**Task statement**
The answer must consist of every line from the data that holds the string "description".

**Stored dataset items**
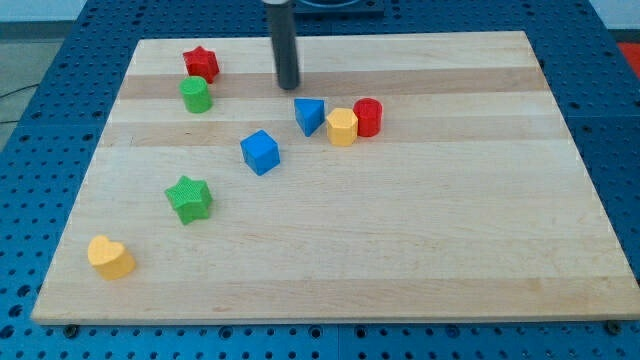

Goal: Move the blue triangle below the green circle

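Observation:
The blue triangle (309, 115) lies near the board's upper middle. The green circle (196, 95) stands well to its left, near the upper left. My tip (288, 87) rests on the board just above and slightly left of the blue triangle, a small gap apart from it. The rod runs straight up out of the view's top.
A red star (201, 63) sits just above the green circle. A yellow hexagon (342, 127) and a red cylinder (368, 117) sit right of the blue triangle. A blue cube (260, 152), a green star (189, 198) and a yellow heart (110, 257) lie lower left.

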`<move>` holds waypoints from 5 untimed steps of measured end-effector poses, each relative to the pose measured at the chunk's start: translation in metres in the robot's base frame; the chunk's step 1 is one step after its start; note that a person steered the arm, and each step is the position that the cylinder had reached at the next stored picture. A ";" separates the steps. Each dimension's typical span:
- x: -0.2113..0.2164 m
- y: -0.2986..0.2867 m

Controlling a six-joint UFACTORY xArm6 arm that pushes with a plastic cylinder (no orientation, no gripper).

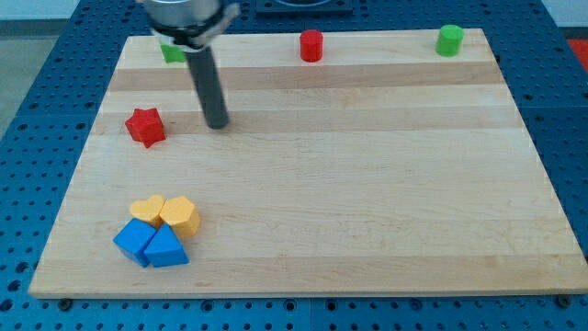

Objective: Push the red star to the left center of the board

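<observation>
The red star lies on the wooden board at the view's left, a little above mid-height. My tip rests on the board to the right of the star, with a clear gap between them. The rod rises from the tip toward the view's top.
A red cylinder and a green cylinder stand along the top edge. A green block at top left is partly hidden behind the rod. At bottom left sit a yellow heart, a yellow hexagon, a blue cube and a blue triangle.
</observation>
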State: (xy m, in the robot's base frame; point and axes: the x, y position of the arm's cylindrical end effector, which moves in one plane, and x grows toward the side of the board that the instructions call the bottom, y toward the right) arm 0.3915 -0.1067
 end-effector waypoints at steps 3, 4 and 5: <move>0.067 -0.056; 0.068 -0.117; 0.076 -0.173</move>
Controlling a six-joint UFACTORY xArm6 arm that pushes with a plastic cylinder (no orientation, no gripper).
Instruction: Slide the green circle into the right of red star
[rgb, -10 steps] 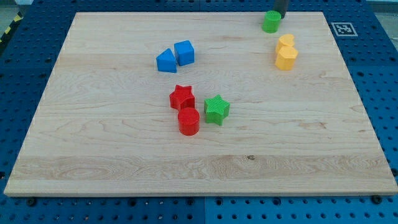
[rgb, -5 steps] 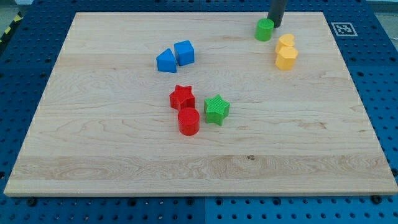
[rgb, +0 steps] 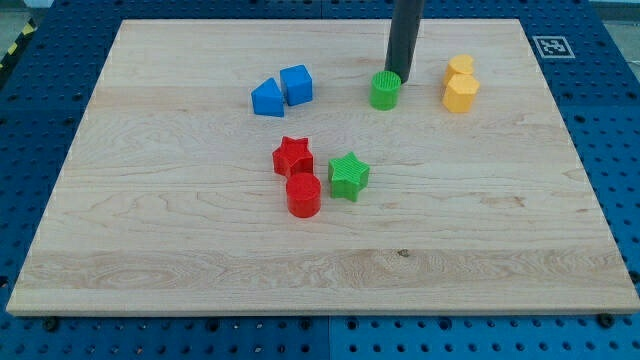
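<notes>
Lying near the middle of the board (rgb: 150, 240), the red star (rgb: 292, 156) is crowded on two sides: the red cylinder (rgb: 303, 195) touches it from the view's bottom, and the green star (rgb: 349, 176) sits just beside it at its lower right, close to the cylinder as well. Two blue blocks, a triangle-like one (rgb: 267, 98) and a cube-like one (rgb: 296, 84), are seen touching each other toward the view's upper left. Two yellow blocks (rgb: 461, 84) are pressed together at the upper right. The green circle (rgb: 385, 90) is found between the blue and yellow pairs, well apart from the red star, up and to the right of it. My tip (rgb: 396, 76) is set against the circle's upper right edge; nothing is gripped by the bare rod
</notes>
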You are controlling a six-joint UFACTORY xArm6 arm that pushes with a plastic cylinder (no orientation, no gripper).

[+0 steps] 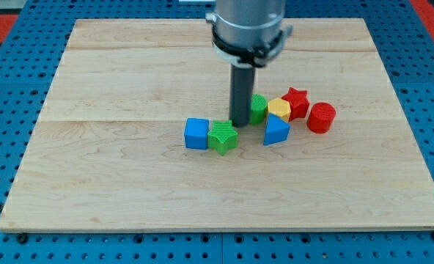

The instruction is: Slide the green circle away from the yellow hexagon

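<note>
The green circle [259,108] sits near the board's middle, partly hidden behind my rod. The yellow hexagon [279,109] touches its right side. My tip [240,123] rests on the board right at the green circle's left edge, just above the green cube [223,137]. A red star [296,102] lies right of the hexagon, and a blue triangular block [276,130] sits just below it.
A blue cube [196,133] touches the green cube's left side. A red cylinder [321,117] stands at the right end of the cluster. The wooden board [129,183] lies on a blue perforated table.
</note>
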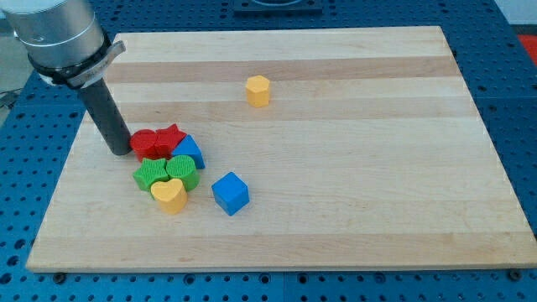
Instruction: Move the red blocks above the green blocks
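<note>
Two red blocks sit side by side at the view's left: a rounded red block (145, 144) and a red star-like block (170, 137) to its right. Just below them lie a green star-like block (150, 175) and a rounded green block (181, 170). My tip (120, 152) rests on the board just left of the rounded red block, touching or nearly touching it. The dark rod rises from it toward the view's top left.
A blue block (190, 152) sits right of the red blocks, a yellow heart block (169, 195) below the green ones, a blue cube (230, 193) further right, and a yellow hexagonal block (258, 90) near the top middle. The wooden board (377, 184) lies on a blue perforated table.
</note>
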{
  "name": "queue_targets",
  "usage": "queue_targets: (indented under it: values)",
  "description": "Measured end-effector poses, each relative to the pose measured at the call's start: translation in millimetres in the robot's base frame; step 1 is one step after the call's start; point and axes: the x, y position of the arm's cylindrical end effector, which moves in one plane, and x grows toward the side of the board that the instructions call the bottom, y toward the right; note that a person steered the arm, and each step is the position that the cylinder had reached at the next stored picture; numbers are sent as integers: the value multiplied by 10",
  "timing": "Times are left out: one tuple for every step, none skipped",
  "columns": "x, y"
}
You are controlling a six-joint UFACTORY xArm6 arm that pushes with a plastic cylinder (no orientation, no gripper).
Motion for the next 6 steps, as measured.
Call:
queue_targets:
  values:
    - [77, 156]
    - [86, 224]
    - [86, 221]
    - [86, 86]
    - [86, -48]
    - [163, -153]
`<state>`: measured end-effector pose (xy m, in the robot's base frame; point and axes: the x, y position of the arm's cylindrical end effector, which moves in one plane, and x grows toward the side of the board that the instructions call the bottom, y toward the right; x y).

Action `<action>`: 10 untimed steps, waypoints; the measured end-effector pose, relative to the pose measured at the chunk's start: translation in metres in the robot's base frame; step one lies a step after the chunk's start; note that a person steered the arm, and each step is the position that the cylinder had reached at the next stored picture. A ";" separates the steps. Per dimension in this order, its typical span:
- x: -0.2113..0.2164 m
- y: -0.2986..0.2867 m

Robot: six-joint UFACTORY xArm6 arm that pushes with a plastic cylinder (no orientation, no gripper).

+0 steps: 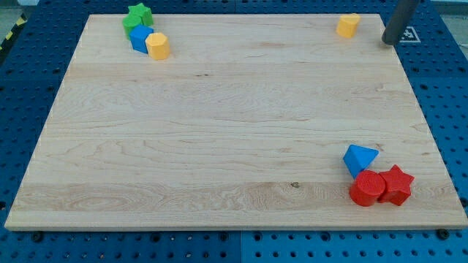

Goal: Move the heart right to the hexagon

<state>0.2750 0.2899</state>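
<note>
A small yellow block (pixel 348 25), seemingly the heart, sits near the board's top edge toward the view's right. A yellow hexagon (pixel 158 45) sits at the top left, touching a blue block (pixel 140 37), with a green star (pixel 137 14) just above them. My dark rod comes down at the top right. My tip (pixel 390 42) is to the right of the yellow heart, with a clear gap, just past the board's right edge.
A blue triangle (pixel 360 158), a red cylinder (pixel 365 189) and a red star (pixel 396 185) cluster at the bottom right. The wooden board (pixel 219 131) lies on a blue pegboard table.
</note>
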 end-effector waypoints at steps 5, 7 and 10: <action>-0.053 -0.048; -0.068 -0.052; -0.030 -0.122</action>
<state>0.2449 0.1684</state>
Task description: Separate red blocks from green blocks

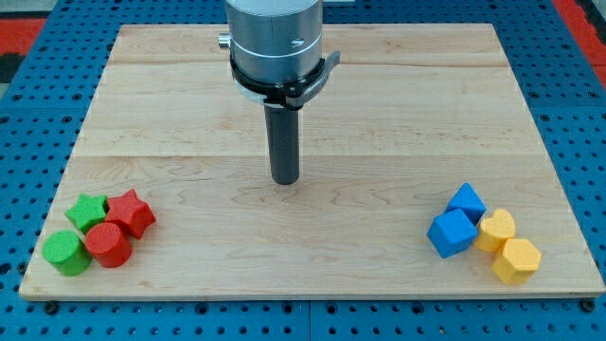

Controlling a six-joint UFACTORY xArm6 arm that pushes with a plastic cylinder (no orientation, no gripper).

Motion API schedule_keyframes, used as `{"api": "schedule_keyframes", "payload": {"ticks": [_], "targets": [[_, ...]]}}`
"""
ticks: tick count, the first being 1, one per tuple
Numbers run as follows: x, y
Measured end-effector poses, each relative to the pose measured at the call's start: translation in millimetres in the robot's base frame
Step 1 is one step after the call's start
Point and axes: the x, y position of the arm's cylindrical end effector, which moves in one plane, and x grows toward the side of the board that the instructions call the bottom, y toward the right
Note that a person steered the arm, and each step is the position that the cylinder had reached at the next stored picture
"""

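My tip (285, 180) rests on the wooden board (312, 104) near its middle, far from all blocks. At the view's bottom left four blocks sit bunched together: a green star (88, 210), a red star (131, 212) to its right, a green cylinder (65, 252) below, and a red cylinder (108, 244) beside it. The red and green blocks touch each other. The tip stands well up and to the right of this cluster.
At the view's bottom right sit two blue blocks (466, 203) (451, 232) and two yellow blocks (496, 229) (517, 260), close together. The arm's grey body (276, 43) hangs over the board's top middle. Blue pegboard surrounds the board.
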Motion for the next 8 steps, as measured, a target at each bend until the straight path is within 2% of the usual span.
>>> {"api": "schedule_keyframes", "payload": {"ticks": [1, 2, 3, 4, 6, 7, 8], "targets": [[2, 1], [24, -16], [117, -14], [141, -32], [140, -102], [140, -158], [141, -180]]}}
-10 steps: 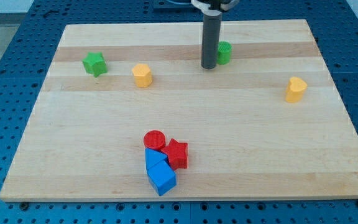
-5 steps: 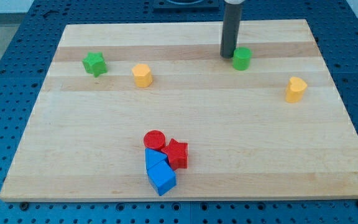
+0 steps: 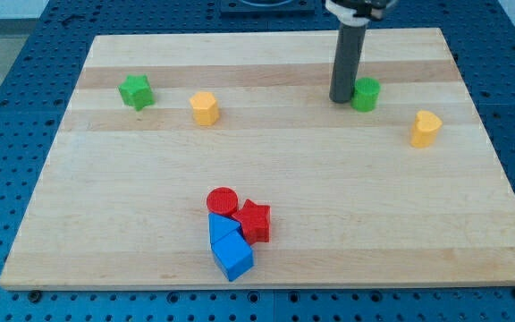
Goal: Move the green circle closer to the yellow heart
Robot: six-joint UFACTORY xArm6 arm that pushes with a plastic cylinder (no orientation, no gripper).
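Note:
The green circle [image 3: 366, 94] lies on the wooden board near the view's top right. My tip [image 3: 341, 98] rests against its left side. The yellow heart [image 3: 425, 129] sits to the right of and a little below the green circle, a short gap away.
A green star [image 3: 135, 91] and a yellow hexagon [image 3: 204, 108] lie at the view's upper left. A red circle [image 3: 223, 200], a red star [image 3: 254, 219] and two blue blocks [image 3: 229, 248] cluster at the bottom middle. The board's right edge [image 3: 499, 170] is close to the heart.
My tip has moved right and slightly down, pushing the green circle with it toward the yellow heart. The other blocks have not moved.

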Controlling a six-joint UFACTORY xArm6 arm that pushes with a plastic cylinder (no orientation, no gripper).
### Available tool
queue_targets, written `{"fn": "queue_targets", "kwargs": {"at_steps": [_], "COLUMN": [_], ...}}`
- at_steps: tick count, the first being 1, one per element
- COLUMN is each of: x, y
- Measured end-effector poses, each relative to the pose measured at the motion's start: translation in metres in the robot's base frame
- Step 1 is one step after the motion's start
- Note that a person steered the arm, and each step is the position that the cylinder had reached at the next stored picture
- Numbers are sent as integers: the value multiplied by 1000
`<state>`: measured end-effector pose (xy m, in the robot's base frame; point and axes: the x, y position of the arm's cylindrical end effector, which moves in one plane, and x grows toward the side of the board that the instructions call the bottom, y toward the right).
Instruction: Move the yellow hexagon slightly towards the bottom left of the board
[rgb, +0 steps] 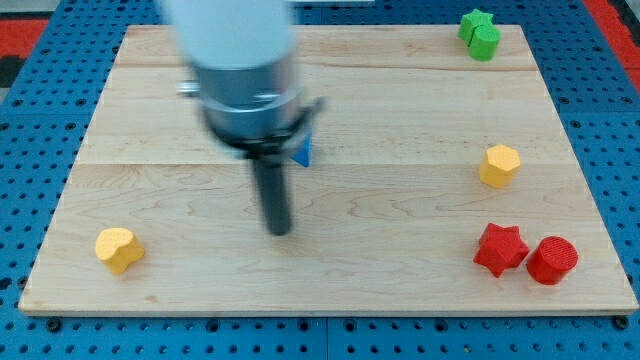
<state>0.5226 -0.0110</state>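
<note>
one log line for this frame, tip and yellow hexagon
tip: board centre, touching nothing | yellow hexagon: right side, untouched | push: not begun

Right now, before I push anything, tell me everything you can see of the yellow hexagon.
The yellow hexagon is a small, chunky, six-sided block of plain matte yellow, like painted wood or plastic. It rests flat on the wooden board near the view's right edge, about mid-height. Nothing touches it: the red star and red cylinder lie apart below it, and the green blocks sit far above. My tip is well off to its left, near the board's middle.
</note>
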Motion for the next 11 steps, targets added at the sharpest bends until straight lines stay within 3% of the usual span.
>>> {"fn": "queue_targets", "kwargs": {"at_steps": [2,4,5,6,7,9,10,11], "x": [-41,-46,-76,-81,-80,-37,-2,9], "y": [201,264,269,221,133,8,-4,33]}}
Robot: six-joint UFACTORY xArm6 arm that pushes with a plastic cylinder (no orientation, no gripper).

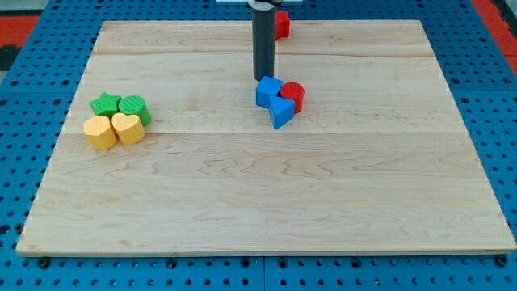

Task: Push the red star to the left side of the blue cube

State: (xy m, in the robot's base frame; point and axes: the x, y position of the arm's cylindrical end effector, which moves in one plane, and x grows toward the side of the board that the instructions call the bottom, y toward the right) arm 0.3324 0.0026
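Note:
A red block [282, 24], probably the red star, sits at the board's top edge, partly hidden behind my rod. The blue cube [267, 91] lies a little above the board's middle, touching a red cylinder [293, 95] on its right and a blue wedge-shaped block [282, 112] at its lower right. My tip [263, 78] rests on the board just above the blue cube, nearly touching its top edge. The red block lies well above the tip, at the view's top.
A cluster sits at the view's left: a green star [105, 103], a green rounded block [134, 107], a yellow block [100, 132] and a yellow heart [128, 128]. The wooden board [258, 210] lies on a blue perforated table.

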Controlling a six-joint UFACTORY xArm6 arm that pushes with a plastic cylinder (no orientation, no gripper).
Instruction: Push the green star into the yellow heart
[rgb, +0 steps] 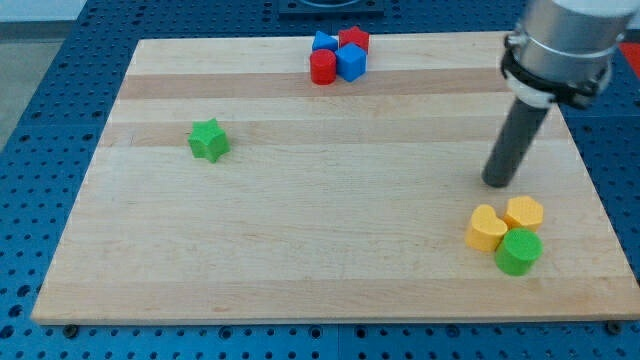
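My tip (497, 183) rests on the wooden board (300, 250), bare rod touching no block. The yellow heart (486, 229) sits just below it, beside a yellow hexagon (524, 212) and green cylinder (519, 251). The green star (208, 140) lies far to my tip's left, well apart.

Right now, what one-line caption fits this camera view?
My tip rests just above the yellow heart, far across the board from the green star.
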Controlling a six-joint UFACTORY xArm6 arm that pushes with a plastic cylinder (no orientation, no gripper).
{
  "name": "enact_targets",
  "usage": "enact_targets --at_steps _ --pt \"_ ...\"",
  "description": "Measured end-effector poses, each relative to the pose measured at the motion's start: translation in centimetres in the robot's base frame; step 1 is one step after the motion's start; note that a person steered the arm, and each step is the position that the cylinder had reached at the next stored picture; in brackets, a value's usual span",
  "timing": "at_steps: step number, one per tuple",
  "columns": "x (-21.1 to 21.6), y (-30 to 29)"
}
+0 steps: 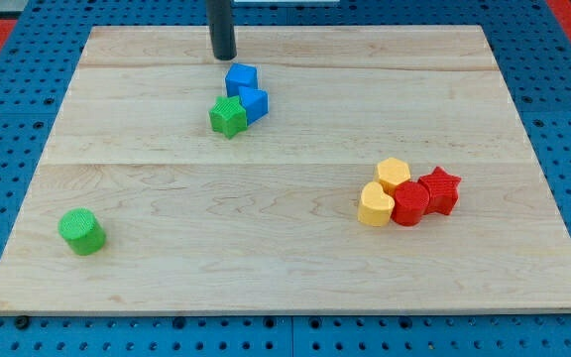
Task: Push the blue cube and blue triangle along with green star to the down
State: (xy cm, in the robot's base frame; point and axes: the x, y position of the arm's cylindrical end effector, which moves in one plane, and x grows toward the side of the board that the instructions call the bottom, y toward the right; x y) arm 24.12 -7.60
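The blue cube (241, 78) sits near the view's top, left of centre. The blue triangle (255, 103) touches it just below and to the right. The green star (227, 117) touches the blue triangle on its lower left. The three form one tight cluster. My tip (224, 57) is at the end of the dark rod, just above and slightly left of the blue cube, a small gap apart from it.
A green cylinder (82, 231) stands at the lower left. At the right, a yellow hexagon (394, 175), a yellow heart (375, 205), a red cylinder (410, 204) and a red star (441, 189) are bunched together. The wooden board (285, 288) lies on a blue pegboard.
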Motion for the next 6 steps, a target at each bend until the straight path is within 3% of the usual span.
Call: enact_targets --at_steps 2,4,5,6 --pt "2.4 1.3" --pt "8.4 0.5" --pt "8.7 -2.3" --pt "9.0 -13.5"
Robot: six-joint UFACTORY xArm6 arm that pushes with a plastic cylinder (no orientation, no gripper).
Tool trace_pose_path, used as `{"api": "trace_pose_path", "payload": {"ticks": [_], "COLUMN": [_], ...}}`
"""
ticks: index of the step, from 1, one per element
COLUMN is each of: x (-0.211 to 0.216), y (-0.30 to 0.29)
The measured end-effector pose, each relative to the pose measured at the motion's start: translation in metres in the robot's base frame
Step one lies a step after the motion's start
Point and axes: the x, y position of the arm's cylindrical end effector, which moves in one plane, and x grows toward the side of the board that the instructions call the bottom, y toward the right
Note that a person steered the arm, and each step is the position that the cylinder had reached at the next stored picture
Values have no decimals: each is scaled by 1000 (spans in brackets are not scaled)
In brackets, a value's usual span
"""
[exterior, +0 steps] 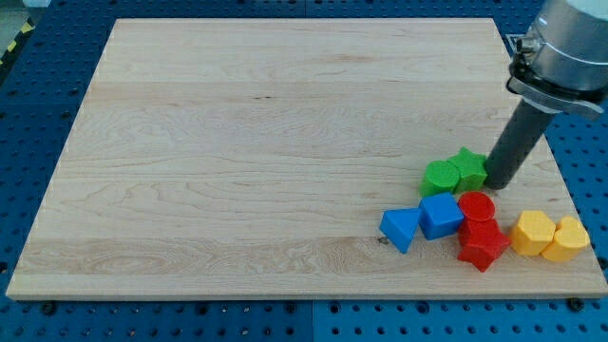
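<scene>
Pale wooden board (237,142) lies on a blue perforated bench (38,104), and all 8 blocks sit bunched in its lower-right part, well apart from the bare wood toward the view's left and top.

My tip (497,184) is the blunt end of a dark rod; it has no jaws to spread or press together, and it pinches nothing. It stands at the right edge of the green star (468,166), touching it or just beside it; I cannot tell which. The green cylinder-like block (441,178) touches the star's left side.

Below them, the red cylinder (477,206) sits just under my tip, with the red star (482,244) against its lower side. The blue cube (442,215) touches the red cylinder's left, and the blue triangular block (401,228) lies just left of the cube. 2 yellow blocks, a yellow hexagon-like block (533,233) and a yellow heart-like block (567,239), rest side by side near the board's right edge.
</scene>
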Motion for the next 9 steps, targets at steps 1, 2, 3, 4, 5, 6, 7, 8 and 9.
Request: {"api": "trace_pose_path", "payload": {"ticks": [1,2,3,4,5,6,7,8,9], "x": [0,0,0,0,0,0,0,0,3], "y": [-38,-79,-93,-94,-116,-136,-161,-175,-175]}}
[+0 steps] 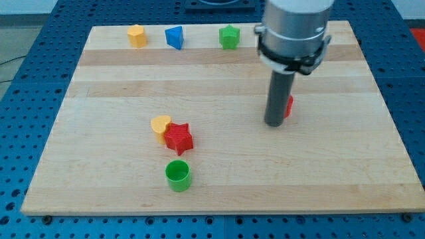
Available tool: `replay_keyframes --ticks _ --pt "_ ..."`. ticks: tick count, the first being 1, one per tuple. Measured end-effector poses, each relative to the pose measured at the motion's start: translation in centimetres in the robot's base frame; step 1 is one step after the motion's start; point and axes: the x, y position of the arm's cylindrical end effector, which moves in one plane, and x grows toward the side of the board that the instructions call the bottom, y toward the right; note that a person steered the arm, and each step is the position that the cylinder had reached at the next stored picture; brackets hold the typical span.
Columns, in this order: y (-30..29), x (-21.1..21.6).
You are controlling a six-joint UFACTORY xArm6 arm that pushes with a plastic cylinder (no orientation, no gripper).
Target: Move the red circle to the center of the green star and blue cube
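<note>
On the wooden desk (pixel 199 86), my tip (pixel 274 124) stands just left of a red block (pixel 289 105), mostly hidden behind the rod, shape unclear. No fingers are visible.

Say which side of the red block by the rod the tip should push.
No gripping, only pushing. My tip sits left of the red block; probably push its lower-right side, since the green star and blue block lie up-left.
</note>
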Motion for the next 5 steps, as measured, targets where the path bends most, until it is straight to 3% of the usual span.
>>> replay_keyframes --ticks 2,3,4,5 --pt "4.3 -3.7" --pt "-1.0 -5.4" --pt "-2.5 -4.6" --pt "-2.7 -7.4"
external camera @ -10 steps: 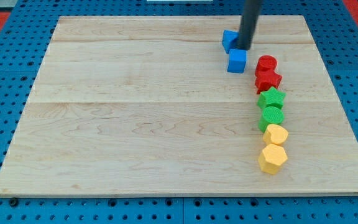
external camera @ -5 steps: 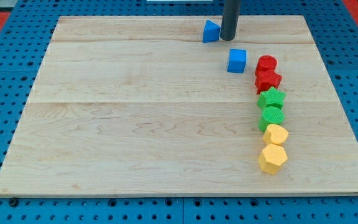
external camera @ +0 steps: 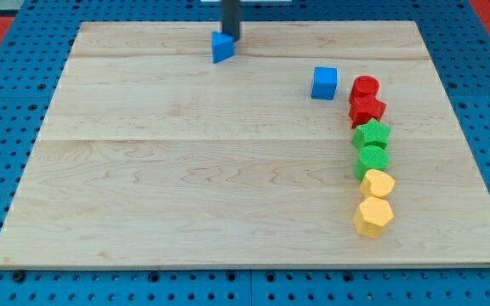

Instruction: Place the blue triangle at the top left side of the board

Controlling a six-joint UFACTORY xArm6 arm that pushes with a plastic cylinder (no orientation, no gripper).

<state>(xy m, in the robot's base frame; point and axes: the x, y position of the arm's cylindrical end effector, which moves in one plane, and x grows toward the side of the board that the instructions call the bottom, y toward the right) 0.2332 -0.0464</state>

**Task response**
  "description": "Measured end-effector poses, each relative to the pose measured at the call's start: translation in millimetres in the robot's base frame; step 1 is one step after the call's start; point and axes: the x, y position of the arm's cylindrical end effector, which moves in one plane, and x grows toward the side of the board that the instructions call the bottom, y toward the right; note that a person steered the arm, and each step is the position that the cylinder had reached at the next stored picture; numbers are sent as integers: the value multiplied by 10",
Task description: Separate red blocks from green blocks
  "description": "Measured end-effector poses, each relative to the pose measured at the motion's start: translation in centimetres in the robot's base frame; step 1 is one step after the motion's start; note that a person steered the arm, and each step is the position that the cylinder had reached at the next stored picture; in brackets, a value's usual span",

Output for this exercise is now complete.